INFOTREN.ID - Bursa Efek Indonesia (BEI) baru-baru ini mengumumkan penambahan satu emiten ke dalam daftar efek yang memenuhi syarat untuk transaksi margin. Keputusan ini diambil berdasarkan evaluasi rutin terhadap kinerja dan likuiditas saham di pasar modal.

Saham yang dimaksud adalah PT Trimegah Karya Pratama Tbk dengan kode ticker UVCR. Penempatan saham ini dalam daftar khusus ini menandakan adanya perubahan status dalam mekanisme perdagangannya.

Penetapan saham UVCR sebagai Efek Transaksi Marjin ini dijadwalkan akan mulai berlaku pada bulan Mei tahun 2026 mendatang. Periode persiapan ini memberikan waktu bagi pelaku pasar untuk menyesuaikan strategi investasi mereka.

Efek Transaksi Marjin merupakan instrumen yang memungkinkan investor melakukan pembelian atau penjualan saham melebihi modal yang dimiliki, dengan menggunakan jaminan dari perusahaan sekuritas.

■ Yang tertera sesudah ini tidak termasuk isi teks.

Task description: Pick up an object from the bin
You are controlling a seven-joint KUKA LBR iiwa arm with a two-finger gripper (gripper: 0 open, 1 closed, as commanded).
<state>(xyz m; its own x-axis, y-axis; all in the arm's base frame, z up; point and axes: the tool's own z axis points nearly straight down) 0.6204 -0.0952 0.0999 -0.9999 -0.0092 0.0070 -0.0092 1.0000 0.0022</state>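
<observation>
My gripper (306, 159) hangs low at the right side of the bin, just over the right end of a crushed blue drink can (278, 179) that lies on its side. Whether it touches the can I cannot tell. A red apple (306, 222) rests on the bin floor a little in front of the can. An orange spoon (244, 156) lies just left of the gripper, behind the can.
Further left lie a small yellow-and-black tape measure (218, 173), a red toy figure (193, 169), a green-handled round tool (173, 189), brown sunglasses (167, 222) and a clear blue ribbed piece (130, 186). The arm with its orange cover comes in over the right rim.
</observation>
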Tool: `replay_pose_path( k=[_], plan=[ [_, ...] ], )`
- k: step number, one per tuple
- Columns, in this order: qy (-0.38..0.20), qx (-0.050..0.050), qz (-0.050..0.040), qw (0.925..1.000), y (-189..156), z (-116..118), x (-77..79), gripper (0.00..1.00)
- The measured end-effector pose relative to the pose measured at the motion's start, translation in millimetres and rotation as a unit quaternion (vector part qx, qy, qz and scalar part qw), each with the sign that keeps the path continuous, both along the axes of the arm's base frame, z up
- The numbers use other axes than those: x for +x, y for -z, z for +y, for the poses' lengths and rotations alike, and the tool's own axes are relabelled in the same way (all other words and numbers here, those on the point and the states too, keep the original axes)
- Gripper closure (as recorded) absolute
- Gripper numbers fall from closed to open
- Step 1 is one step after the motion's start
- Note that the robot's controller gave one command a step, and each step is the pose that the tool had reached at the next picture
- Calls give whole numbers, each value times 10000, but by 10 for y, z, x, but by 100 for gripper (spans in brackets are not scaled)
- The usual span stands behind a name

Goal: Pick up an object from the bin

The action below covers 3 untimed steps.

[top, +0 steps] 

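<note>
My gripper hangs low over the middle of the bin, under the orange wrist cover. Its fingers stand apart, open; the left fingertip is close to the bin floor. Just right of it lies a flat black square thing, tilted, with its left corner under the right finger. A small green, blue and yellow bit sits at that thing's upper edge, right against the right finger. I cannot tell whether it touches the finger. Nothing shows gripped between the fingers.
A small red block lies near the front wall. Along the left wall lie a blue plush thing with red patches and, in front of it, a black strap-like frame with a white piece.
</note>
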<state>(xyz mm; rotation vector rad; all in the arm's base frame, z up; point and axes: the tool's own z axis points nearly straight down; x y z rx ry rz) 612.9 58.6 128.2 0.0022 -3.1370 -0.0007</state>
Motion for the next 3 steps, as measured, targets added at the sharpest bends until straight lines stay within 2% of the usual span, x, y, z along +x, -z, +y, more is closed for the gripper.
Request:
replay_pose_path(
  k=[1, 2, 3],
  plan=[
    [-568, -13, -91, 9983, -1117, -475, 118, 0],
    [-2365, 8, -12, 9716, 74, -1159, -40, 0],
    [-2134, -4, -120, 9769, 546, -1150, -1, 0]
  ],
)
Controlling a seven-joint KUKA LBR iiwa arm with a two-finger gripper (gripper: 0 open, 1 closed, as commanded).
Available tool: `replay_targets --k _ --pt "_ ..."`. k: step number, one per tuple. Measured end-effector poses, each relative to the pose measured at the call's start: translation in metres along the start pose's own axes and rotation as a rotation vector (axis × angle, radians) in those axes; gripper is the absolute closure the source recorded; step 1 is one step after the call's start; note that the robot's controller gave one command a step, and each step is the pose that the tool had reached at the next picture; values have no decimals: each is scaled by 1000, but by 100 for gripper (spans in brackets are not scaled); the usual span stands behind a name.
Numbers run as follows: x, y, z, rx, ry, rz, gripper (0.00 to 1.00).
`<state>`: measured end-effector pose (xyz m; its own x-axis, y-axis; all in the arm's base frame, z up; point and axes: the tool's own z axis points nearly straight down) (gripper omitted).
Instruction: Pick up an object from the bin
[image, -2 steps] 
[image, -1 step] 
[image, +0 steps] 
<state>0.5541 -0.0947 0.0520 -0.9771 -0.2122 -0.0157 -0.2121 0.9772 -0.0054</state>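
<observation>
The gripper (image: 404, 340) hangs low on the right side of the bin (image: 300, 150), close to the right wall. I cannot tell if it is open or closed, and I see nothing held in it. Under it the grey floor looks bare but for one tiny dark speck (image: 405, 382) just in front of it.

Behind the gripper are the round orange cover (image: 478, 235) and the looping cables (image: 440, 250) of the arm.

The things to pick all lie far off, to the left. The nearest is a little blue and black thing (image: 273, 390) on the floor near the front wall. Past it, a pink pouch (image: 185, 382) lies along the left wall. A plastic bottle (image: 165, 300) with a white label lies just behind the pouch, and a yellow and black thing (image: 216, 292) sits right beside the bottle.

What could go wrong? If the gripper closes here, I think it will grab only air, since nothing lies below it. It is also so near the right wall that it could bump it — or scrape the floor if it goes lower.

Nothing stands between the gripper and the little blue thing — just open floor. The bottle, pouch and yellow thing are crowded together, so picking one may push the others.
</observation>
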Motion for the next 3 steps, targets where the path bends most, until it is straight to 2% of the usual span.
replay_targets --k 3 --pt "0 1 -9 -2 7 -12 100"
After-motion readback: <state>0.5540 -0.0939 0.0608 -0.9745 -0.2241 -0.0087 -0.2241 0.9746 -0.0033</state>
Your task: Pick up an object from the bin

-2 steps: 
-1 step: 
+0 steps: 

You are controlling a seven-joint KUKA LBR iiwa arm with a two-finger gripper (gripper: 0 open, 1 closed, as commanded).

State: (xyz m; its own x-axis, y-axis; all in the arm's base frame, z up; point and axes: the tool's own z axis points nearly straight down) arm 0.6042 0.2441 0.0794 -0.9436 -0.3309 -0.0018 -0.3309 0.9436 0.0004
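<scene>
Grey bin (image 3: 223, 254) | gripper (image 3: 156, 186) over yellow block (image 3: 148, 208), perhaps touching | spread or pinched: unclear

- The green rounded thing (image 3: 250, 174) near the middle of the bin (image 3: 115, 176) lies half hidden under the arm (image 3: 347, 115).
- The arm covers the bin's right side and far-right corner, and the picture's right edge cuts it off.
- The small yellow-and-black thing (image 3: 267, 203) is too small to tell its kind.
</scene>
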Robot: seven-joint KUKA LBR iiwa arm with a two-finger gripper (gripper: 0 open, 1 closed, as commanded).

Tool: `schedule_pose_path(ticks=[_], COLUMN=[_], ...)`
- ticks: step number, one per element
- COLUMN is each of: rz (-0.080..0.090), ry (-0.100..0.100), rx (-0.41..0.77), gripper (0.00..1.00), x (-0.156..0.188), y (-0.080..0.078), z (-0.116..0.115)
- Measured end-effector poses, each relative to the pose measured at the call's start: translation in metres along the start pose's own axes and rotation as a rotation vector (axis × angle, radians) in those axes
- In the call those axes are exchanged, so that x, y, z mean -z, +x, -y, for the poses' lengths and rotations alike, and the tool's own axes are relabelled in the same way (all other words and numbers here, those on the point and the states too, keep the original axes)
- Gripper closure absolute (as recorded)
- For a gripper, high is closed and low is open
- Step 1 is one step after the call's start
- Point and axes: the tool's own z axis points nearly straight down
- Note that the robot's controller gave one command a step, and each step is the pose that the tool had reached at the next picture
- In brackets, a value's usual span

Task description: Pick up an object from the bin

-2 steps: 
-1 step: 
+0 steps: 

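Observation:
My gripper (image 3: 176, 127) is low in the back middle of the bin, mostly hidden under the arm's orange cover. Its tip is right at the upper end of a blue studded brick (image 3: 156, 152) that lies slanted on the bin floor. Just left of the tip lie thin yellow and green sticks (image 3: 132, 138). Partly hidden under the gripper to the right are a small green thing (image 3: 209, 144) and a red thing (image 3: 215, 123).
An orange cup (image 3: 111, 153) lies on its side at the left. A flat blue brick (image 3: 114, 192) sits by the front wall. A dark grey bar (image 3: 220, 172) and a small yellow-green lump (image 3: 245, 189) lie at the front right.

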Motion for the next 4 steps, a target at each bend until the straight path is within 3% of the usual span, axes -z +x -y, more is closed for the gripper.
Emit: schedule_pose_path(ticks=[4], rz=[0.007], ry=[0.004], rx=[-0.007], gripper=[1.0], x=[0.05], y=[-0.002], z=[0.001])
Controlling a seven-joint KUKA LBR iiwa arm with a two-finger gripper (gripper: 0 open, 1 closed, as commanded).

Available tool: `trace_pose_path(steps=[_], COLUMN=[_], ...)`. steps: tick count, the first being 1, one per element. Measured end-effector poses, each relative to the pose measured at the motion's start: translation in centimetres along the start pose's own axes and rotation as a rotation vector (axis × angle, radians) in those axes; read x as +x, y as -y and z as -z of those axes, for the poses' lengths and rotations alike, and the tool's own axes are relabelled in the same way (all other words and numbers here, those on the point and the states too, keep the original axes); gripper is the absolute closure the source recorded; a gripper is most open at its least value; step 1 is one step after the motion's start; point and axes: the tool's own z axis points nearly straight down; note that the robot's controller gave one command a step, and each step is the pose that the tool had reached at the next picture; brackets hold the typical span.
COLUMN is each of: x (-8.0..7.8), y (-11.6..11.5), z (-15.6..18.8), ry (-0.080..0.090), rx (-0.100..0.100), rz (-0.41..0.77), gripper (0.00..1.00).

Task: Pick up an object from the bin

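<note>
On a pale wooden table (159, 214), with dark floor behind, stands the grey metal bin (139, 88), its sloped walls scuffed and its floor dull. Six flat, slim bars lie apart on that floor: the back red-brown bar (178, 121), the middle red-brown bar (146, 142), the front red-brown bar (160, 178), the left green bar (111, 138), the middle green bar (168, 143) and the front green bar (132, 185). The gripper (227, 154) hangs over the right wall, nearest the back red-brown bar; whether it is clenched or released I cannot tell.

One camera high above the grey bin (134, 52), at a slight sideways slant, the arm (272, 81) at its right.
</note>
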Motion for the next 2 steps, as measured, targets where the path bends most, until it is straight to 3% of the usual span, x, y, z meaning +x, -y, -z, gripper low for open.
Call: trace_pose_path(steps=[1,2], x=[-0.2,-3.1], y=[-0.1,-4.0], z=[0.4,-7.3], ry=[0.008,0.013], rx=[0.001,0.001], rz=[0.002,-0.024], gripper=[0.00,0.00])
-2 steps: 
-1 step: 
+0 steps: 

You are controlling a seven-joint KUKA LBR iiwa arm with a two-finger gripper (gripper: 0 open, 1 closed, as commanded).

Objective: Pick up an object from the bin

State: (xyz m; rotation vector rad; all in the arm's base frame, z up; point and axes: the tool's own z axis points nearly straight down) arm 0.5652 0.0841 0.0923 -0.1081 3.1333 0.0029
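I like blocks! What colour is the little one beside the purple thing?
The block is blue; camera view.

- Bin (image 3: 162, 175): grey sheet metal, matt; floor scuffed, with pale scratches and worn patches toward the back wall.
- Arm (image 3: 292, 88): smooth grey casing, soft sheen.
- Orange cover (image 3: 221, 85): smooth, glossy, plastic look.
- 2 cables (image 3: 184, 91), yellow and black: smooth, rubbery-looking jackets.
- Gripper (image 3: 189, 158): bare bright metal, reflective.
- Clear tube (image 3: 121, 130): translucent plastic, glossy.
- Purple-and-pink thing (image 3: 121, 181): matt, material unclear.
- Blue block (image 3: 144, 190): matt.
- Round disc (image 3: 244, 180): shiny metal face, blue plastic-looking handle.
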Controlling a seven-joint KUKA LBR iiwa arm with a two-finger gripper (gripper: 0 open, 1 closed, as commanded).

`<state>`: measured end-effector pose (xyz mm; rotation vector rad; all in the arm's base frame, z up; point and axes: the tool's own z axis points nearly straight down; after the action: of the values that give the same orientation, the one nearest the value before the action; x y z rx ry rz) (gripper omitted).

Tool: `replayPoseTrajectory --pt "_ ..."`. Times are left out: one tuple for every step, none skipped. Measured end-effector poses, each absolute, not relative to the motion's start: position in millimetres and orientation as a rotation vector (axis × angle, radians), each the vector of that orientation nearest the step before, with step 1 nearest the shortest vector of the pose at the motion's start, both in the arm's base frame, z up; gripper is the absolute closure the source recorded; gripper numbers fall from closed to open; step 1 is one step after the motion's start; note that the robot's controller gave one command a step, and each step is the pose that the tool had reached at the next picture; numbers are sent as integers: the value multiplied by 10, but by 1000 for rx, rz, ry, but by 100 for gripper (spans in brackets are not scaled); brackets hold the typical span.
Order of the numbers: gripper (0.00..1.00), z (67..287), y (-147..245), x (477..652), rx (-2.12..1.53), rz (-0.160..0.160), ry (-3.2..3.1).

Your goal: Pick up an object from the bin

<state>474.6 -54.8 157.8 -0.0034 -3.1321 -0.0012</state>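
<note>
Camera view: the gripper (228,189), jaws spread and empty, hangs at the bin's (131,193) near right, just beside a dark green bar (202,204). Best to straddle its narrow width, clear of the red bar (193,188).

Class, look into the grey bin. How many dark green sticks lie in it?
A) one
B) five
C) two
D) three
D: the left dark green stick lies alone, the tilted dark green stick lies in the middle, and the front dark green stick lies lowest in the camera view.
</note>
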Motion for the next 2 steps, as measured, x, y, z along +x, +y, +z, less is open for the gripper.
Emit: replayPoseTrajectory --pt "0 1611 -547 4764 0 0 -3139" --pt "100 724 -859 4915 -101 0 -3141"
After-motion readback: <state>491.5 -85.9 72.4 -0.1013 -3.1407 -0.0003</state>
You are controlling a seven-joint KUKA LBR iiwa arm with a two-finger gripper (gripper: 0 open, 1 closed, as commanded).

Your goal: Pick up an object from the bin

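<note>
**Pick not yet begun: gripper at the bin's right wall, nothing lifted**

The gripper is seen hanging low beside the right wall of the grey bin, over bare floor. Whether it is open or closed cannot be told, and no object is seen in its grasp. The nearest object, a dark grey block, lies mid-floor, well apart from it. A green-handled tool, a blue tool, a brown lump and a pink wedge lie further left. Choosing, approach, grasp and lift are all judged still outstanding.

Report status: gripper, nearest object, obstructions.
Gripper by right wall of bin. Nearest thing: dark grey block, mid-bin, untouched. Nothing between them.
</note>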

Hal ini berpotensi meningkatkan volume transaksi saham terkait.

Dikutip dari BEI, keputusan memasukkan saham UVCR ke dalam Daftar Efek Transaksi Marjin ini merupakan bagian dari upaya regulator untuk menjaga stabilitas dan memberikan pilihan produk investasi yang lebih beragam di bursa.

Masuknya UVCR ke daftar ini secara otomatis mengindikasikan bahwa saham tersebut kini telah memenuhi kriteria minimum yang ditetapkan oleh BEI, baik dari sisi kapitalisasi pasar maupun frekuensi perdagangan. Kriteria ini penting untuk memastikan likuiditas yang memadai.

Sejak pengumuman ini, diperkirakan akan terjadi peningkatan minat investor yang menggunakan fasilitas margin untuk saham UVCR menjelang tanggal efektif pemberlakuan di Mei 2026. Peningkatan aktivitas ini sering kali memicu volatilitas harga sementara.

Investor perlu mencermati regulasi terbaru terkait batasan dan risiko yang melekat pada transaksi margin. Fasilitas ini memang menawarkan potensi keuntungan lebih besar, namun risiko kerugian juga berlipat ganda jika pasar bergerak tidak sesuai prediksi.

Dikutip dari BEI, "BEI memasukkan saham PT Trimegah Karya Pratama Tbk (UVCR) dalam Daftar Efek Transaksi Marjin yang berlaku mulai Mei 2026." Pernyataan ini menegaskan jadwal implementasi resmi dari kebijakan tersebut.